_Exercise directions_: All of the data that follows should be given again exactly, without its images.

_Input data_:

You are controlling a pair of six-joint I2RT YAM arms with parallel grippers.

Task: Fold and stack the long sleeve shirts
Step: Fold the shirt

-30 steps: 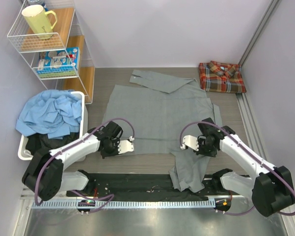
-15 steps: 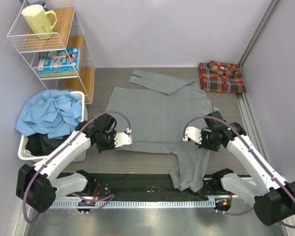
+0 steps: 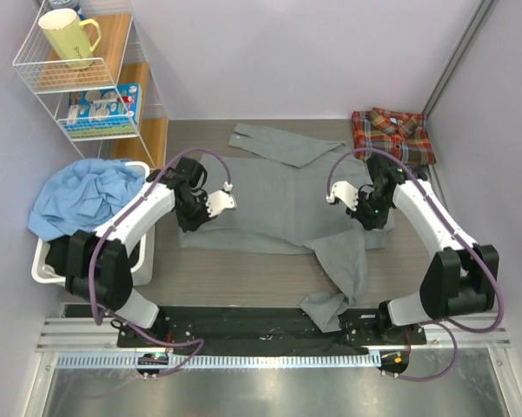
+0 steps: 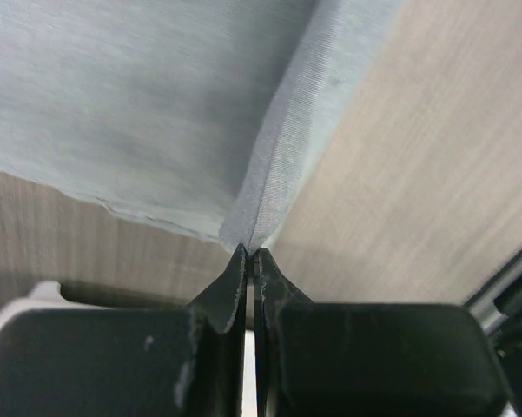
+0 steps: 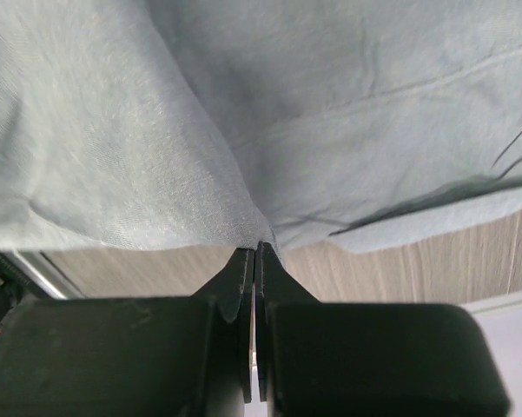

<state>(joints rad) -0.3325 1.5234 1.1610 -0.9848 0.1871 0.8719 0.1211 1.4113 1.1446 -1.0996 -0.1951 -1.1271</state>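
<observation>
1. The left gripper [image 4: 250, 254] is pinching with its jaws fully closed on a thin hemmed edge of the grey shirt [image 3: 278, 213]. The right gripper [image 5: 254, 250] is clamping a gathered fold of the same cloth just as tightly.
2. Both are holding their corners over the middle of the garment, which is lying on the table [image 3: 243, 276] with its near part doubled over.
3. The near sleeve [image 3: 343, 269] is trailing toward the table's near edge, while the far sleeve [image 3: 282, 143] is lying across the back.
4. The plaid shirt [image 3: 393, 136] is sitting folded in the far right corner, near the right arm.
5. Each grip is looking shallow, so cloth could be slipping out if either arm pulls harder than the other, and that would skew the fold.
6. The trailing sleeve is risking being dragged or trapped under the fold, and a wide right-arm swing could be knocking the plaid shirt.
</observation>
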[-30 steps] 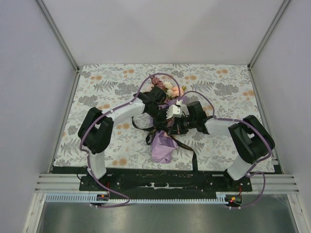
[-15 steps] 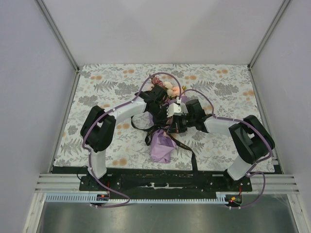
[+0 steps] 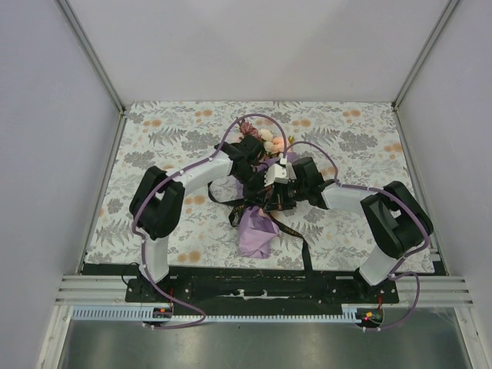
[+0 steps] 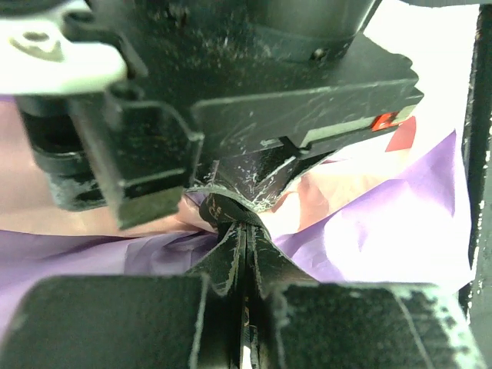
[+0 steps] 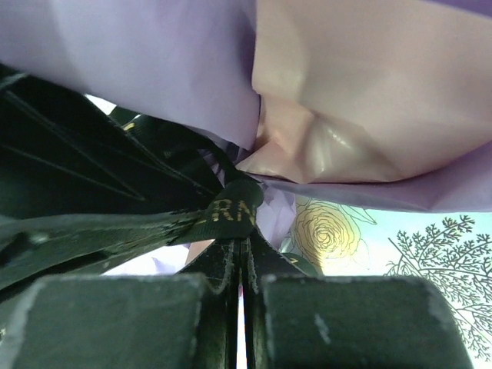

_Final answer_:
You are controlling a pair of six-joint I2RT YAM arms with parallel grippers.

Task: Fold and stack the long sleeve shirts
Step: Fold the shirt

-30 steps: 
-15 steps: 
+0 steps: 
+0 steps: 
+0 steps: 

<state>(joints rad) -0.3325 1.5234 1.1610 -0.9848 0.1871 0.8719 0.1211 1.4113 1.1446 -1.0996 -0.1951 -1.1271</state>
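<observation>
1. The left gripper [image 4: 250, 254] is pinching with its jaws fully closed on a thin hemmed edge of the grey shirt [image 3: 278, 213]. The right gripper [image 5: 254, 250] is clamping a gathered fold of the same cloth just as tightly.
2. Both are holding their corners over the middle of the garment, which is lying on the table [image 3: 243, 276] with its near part doubled over.
3. The near sleeve [image 3: 343, 269] is trailing toward the table's near edge, while the far sleeve [image 3: 282, 143] is lying across the back.
4. The plaid shirt [image 3: 393, 136] is sitting folded in the far right corner, near the right arm.
5. Each grip is looking shallow, so cloth could be slipping out if either arm pulls harder than the other, and that would skew the fold.
6. The trailing sleeve is risking being dragged or trapped under the fold, and a wide right-arm swing could be knocking the plaid shirt.
</observation>
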[-30 steps] 
[-15 steps] 
[+0 steps] 
[+0 steps] 
[+0 steps] 

The exercise is done, with nothing more to add.